Data:
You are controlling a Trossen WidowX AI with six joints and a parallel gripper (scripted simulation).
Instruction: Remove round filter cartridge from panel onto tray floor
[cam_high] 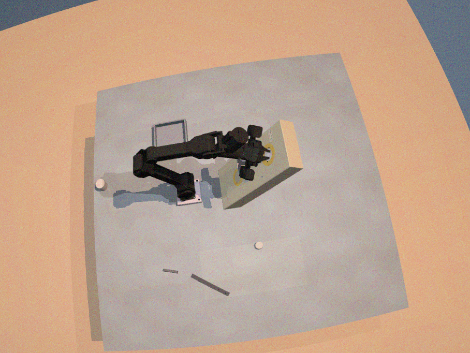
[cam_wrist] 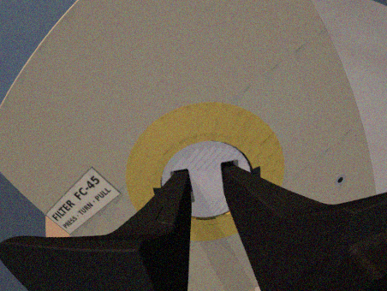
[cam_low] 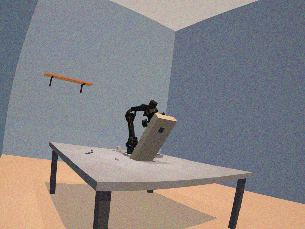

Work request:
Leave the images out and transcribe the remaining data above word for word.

Result of the exercise:
You are controlling a Trossen WidowX AI with six joints and a parallel gripper (scripted simulation).
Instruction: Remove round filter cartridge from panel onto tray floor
[cam_high] 
[cam_wrist] 
[cam_low] 

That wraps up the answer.